ICD10 code: E72.2
ICD9 code: 270.6
N-Acetylglutamate Synthetase Deficiency is a rare genetic disorder that affects the urea cycle, a crucial metabolic pathway responsible for removing ammonia from the body. This condition is caused by mutations in the NAGS gene, which encodes the enzyme N-acetylglutamate synthetase. Without this enzyme, the body is unable to produce sufficient amounts of N-acetylglutamate, a molecule required to activate the first enzyme of the urea cycle.
The International Classification of Diseases, 10th Revision (ICD-10) provides a specific code for N-Acetylglutamate Synthetase Deficiency, which is E72.2. This code falls under the broader category of "Disorders of amino-acid metabolism," which encompasses various inborn errors of metabolism involving amino acids.
On the other hand, the ICD-9 code for N-Acetylglutamate Synthetase Deficiency is 270.6. In the older ICD-9 system, this condition was classified under "Other disorders of amino-acid metabolism."
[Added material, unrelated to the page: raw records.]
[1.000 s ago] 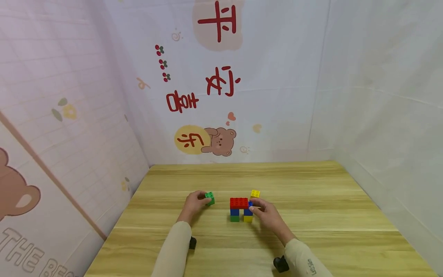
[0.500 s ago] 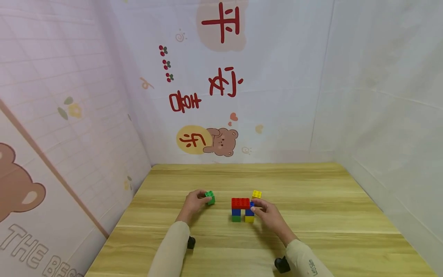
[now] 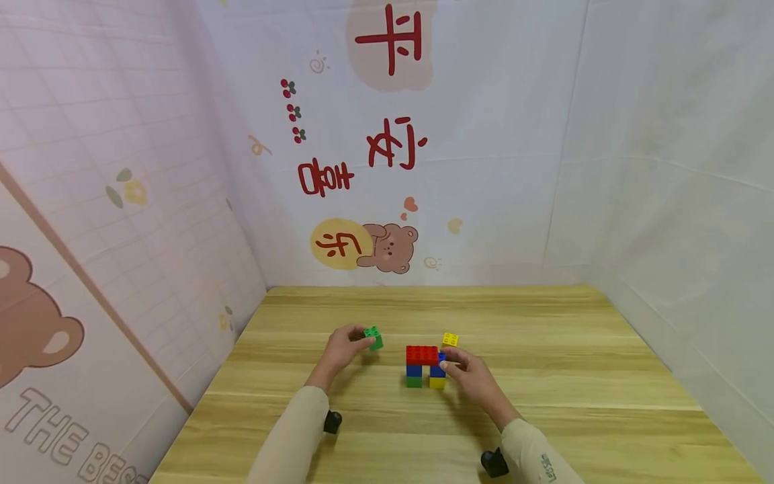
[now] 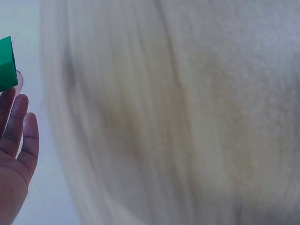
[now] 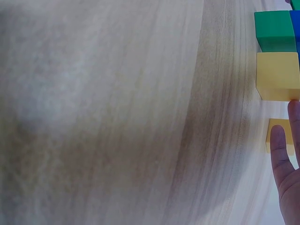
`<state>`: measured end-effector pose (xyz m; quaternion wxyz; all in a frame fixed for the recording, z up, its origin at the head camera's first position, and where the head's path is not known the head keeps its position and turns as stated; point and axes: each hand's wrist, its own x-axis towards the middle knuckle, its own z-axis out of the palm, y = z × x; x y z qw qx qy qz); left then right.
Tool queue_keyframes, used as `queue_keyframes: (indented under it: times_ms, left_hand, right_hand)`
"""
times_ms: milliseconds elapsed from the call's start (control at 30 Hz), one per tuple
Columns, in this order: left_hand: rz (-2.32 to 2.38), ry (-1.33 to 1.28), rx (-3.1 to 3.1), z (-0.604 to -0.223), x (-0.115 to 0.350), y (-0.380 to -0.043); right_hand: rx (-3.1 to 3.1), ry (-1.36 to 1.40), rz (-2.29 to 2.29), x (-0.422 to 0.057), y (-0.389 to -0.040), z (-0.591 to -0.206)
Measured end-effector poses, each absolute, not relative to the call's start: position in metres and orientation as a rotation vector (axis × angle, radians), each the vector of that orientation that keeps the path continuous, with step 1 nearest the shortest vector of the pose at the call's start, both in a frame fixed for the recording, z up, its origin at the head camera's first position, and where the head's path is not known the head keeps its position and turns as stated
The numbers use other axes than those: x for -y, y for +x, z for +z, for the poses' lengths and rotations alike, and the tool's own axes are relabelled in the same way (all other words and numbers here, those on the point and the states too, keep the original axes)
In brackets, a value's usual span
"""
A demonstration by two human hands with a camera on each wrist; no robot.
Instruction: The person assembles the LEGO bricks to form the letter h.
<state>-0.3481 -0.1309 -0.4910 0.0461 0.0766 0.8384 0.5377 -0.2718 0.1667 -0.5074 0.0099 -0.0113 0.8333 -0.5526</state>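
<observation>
In the head view my left hand (image 3: 346, 346) pinches a green toy building brick (image 3: 373, 338) between thumb and fingers, slightly above the table. Right of it stands a small arch of bricks. Its red brick (image 3: 421, 355) bridges two pillars, the left one blue over a green brick (image 3: 414, 382), the right one blue over a yellow brick (image 5: 277, 77). My right hand (image 3: 471, 378) pinches the right pillar's blue brick (image 3: 438, 371) at its right end, where a few studs stick out past the red brick. The wrist views show only part of each hand.
Behind the arch a loose yellow brick (image 3: 450, 339) lies on the wooden table (image 3: 544, 336). A white printed cloth (image 3: 496, 134) hangs behind and on both sides. Dark wrist gear (image 3: 494, 462) sits by each sleeve.
My left hand has lifted the green brick and moved it a little to the right and away. The right hand stays at the arch. The head view has shifted slightly.
</observation>
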Motion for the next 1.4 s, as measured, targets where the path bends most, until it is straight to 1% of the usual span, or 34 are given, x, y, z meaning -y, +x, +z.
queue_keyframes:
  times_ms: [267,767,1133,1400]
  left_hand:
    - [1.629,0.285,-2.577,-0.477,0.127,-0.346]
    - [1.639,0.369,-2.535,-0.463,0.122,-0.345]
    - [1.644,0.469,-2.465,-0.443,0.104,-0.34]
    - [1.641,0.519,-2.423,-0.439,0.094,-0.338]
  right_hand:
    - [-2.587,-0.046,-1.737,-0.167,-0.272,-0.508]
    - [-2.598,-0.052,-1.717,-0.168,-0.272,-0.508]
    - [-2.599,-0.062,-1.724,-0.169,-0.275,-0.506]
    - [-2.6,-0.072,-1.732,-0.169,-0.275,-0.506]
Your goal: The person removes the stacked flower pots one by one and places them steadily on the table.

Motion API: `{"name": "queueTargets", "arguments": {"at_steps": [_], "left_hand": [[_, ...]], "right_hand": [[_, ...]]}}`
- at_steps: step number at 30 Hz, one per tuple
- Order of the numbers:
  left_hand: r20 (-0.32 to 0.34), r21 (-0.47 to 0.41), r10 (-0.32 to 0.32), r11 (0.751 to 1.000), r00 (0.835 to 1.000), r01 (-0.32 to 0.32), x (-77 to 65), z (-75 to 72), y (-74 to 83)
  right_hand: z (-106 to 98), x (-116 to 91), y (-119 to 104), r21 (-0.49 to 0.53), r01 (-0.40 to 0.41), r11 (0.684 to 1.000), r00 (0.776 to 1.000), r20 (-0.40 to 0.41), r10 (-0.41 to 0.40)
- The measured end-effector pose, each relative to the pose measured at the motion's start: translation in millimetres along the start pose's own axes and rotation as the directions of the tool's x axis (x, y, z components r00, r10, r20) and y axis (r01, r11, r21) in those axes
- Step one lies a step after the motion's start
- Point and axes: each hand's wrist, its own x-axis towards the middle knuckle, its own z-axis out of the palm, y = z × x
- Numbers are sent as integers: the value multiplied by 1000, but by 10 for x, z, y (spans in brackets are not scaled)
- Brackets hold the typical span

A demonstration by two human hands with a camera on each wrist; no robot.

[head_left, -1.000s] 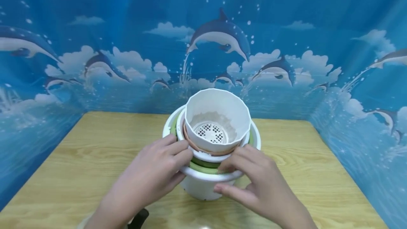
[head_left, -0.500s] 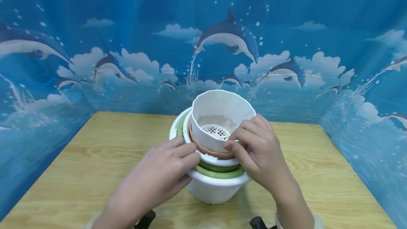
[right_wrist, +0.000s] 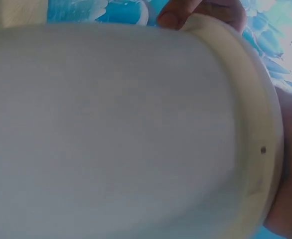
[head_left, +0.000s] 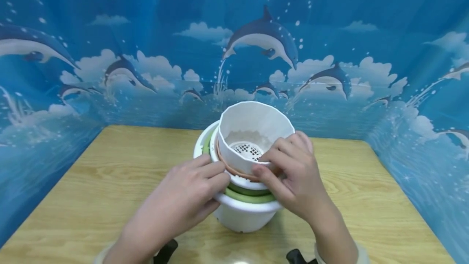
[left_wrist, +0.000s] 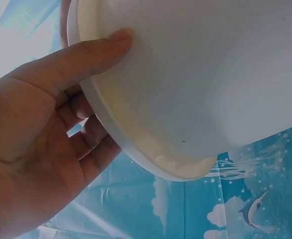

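A stack of nested plant pots stands on the table in the head view. Innermost and highest is a white faceted pot (head_left: 253, 119) with a grid of holes in its stained bottom. Below its rim show a terracotta-coloured pot rim (head_left: 224, 162), another white rim (head_left: 238, 179) and green rims (head_left: 249, 197). All sit inside a large white pot (head_left: 242, 217). My left hand (head_left: 183, 190) grips the large pot's front-left rim; its thumb (left_wrist: 103, 50) presses the outer wall in the left wrist view. My right hand (head_left: 293, 170) pinches the innermost pot's front-right rim.
A wooden-patterned table (head_left: 110, 182) carries the stack. Blue curtain (head_left: 176, 52) printed with dolphins encloses the back and sides. Black straps or mounts (head_left: 166, 251) show below the wrists. In the right wrist view the large pot's wall (right_wrist: 111, 129) fills most of the picture.
My right hand has risen from the lower rims at the front right to the innermost pot's rim and now pinches it. My left hand keeps its hold on the large pot.
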Motion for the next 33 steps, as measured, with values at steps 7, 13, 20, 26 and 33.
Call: {"name": "queueTargets", "arguments": {"at_steps": [7,13,20,26,33], "left_hand": [[-15,-14,-11,1000,1000,10,21,13,-22],[-26,-38,-26,999,999,25,50,49,-86],[-25,-33,-36,999,999,35,26,57,-120],[-38,-32,-27,999,999,25,14,54,-115],[-35,-40,-26,999,999,24,14,40,-110]], "right_hand": [[-239,-48,93,49,30,998,994,107,-36],[-344,-56,103,42,82,996,993,83,-86],[-283,-35,75,26,112,993,993,37,-113],[-236,-29,60,-48,125,991,992,-5,-125],[-256,-14,35,-83,113,990,992,-51,-117]]}}
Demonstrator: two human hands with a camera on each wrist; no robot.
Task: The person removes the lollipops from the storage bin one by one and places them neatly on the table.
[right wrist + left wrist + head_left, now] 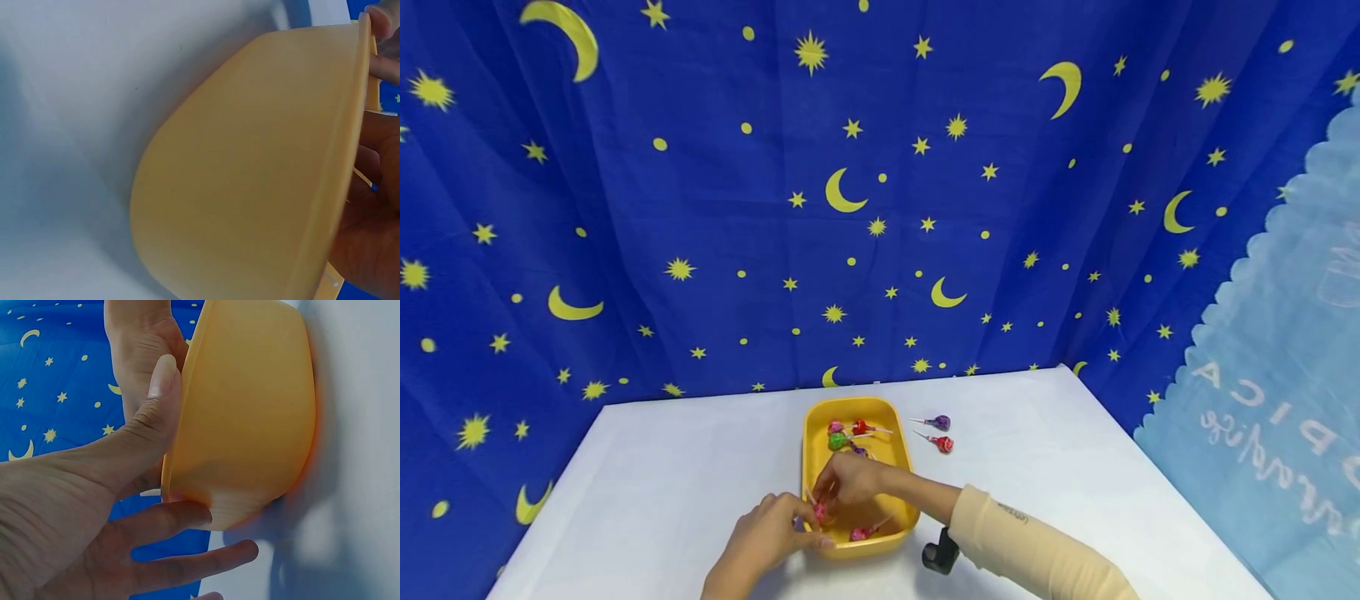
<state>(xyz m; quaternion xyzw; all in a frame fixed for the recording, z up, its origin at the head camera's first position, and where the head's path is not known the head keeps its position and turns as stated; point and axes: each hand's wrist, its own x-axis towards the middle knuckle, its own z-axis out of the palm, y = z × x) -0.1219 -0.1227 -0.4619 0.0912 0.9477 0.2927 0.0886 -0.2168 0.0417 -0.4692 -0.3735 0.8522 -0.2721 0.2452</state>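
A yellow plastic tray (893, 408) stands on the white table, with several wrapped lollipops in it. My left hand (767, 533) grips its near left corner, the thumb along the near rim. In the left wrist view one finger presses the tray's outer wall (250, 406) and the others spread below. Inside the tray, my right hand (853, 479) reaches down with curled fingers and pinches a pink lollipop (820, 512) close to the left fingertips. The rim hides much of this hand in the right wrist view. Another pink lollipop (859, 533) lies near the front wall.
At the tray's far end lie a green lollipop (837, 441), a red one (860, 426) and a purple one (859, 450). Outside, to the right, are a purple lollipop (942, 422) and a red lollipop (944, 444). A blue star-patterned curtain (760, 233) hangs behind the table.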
It is important to note that these codes are used by healthcare professionals for diagnostic and billing purposes. They help classify and track various medical conditions, allowing for better management and research. Proper coding ensures accurate documentation, appropriate reimbursement, and facilitates communication between healthcare providers.
It is crucial for individuals with N-Acetylglutamate Synthetase Deficiency to receive early diagnosis and appropriate medical intervention. Management typically involves dietary modifications, such as protein restriction and supplementation with N-carbamylglutamate, a synthetic form of N-acetylglutamate that can bypass the enzyme deficiency. Regular monitoring and close medical supervision are essential to prevent complications associated with ammonia buildup.